Sunday, April 29, 2012

Can’t begin again? Make a Brand New End Instead.


We’ve all heard that wonderful sentiment, “It’s never too late to have a happy childhood.” Or the tried and true, “Today is the first day of the rest of your life.” They are true, upbeat, positive, hopeful.
I wonder: How many refrigerator doors hold yellow stickie notes with either (or both) of these reminders? But I can get sucked into the morass of my own ego if I attempt to re-create myself along the lines of these quaint statements of bumper sticker wisdom.
A Course in Miracles (ACIM) defines itself as a course in mind training. At times it chastises us all for being far too lenient with our wandering minds. All I have to do is meditate for 30 minutes and watch my thoughts drift through my mind like leaves floating down a stream. Oh! Here comes one. I’ll watch it for a while and then here comes another leaf, and another, and another.
Same with my thoughts: Here’s one about my day’s “To Do List.” Oh! Here’s one about a week-old resentment I thought I had dealt with. Oh! Here’s one about a potential subject for these weekly messages. Oh! Here’s another one….
However, unlike watching leaves, quite often with my thoughts I’ll figuratively reach out and grab the little bugger rather than let it simply float by. My monkey mind is very, very undisciplined. That’s my task, according to ACIM. Discipline my mind. Train my mind. Be more vigilant about the constant chaotic train of thoughts that pass through my consciousness. Being ego-based, these thoughts unconsciously keep me focused on my life in this body as my reality. I cannot stop these thoughts. If I try, my thoughts about my thoughts become like Brer Rabbit’s tar baby. Man, can it get messy!
I just need to discipline me to not listen as much to myself. To not pay attention as much. To not focus on my thoughts as if they’re an aspect of true reality. That’s one way I snap that thought cycle. I also still talk to others I respect in order to get a “reality check.” That is something I learned to do very early in my recovery. My mind is what got me in so much trouble in the first place. So, I still don’t fully trust it. In an earlier post I discussed how I had to have alcohol in my system 24 hours a day to feel normal, and my “fabulous” mind never thought that was abnormal. So, I realize that my ego asking another’s ego is still of the ego. Nevertheless, it reminds me of the jaundiced perception issues that may go unchallenged if I’m left to my own devices.

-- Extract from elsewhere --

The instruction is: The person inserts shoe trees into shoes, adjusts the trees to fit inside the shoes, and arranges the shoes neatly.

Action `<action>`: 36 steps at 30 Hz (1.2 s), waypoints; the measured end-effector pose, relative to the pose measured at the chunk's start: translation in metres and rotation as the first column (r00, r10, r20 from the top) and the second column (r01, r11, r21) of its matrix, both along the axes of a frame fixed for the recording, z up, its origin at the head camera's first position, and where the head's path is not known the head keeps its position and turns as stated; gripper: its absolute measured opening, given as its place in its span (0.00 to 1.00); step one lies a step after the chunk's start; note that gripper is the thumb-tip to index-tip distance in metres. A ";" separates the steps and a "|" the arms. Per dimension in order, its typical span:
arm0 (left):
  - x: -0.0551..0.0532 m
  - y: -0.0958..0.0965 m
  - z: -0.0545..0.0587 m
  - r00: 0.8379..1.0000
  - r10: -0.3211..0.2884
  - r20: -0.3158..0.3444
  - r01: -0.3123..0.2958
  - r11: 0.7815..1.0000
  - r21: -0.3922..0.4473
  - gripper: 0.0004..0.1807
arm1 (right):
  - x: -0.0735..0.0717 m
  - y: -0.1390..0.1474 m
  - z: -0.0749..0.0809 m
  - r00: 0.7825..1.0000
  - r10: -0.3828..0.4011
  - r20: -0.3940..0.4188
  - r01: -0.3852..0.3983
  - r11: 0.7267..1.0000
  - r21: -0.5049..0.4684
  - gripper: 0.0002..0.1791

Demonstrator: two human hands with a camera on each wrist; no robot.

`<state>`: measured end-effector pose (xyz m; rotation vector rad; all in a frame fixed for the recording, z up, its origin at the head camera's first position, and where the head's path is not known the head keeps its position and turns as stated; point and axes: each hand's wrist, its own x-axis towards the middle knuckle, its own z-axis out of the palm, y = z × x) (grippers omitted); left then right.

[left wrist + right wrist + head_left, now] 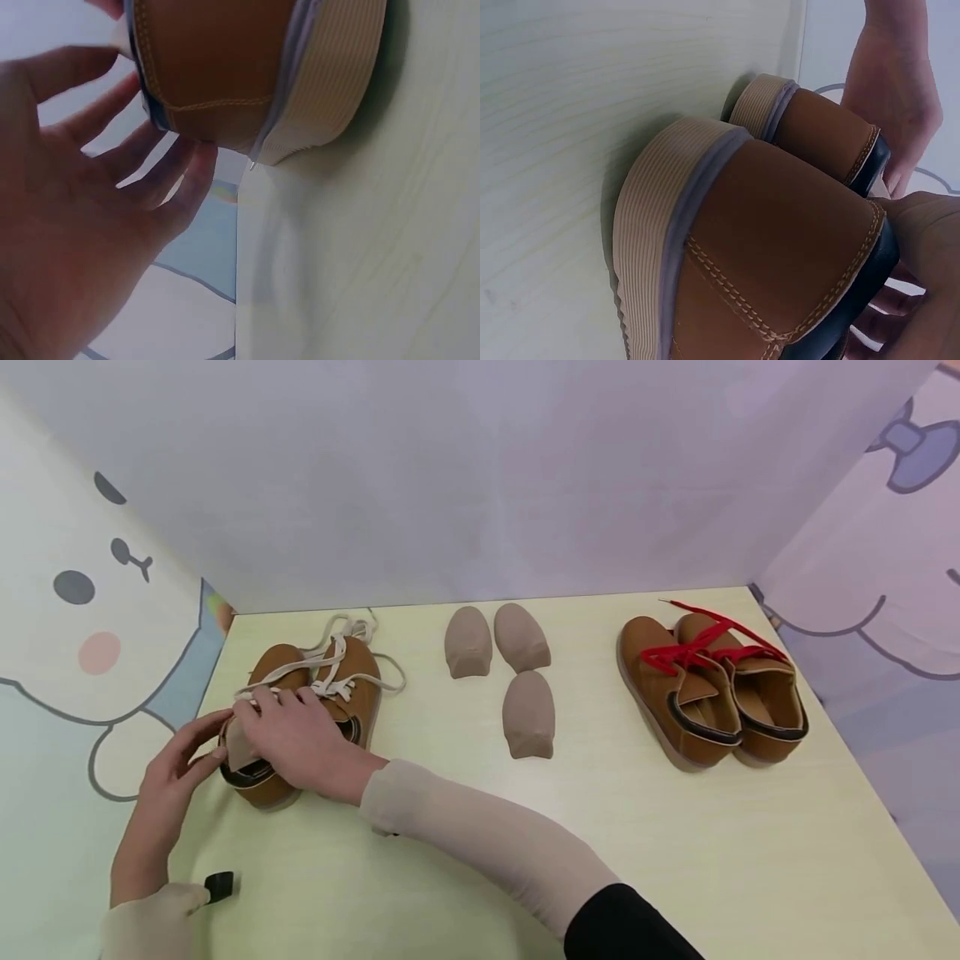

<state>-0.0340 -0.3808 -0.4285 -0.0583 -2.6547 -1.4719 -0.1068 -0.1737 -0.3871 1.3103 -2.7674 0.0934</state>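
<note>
On the left of the table, a brown shoe (266, 793) with white laces stands beside its mate (367, 693). A beige piece (238, 747), coloured like the loose toe-shaped inserts, shows in the near shoe's opening. My left hand (168, 777) holds the outer side of that shoe; its thumb comes close to the beige piece. From the right, my right hand (300, 739) reaches across the opening, its fingertips at the tongue and laces (281, 672). The right wrist view shows both heels (772, 232), with the right fingers partly hidden behind the nearer collar.
Three beige toe-shaped inserts (528, 714) lie mid-table. A second brown pair (697, 727) with red laces (708, 643) stands on the right. A black strap end (219, 887) hangs by the left sleeve. Patterned curtains (487, 485) surround the pale table (637, 843).
</note>
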 end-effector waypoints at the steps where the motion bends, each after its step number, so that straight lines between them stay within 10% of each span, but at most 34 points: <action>1: 0.002 0.000 0.000 1.000 -0.029 0.004 0.029 0.999 0.032 0.30 | 0.000 0.001 0.000 1.000 0.001 -0.006 -0.001 1.000 0.000 0.30; 9: 0.003 0.003 -0.003 0.996 -0.089 0.014 0.087 0.988 0.130 0.34 | -0.002 0.008 0.003 1.000 0.000 -0.015 0.000 1.000 0.013 0.33; 36: -0.002 0.008 -0.006 1.000 0.013 -0.012 -0.013 1.000 -0.028 0.37 | -0.011 -0.001 -0.004 0.985 -0.106 0.139 0.108 0.994 -0.013 0.32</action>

I try other ways, as well.
I have tried, over the last several years, to change my “story.” I tell myself my story now in terms of my spiritual growth. I tell it in such a way that it reminds me that everything that has happened to me in the sequence it occurred is what got me to today in front of my Mac. This has helped. It gives me a different focus, a different perspective, a different way of thinking. It helps stop my “natural” tendency for negative ego-thinking and helps me ask the Holy Spirit for a different way of looking at things, events or people. I am trying to discipline myself to do this as diligently as I tried to adopt AA’s principles, Steps, and outlook. Not only did that get me sober, it changed significant things about me. If AA helped transform my life by teaching me to do different things and think in different ways, then following the suggestions of ACIM will help me remain open to Spirit who will guide and help me achieve a similar transformation on a different level of being.
However, I still often find myself disappointed or frustrated. I feel discouraged or diminished. Bingo! That emotive reaction of mine tells me I was harboring unconscious expectations as to my hoped-for results of this effort. Expectations tell me I’ve been “trying to begin again” in order to achieve some ego-driven goal or outcome. The goal didn’t materialize as I had hoped, and I am disillusioned and disappointed.
My expectations are simply that – mine. They are a result of my take on things, my perception of events, my focus and my desires. My perceptions aren’t real. They only frustrate and diminish my efforts to be disciplined. Then I get angry with myself. Then I get angry for getting angry. Then angry for getting angry for getting angry. What an endless whirlpool of energy I create! It can really suck me down to its bottom. Those who believe thoughts aren’t things are lying to themselves.
Rather than trying to begin again, I’ve learned what the recovering alcoholic wrote in his brief story in the Big Book. I love both what he said and the simplicity with which he said it. “From experience, I’ve realized that I cannot go back and make a brand new start. But, through AA, I can start from now and make a brand new end.” Alcoholics Anonymous, Fourth Edition, Alcoholics Anonymous World Services, Inc., 2001, p. 457.
I try very seriously to be more disciplined, more actively in control of the attention I pay to my thoughts, and to focus on making a new end – rather than trying to start over.
Thanks for listening and, as always, please feel free to share tis message with friends, family, and spiritual associates.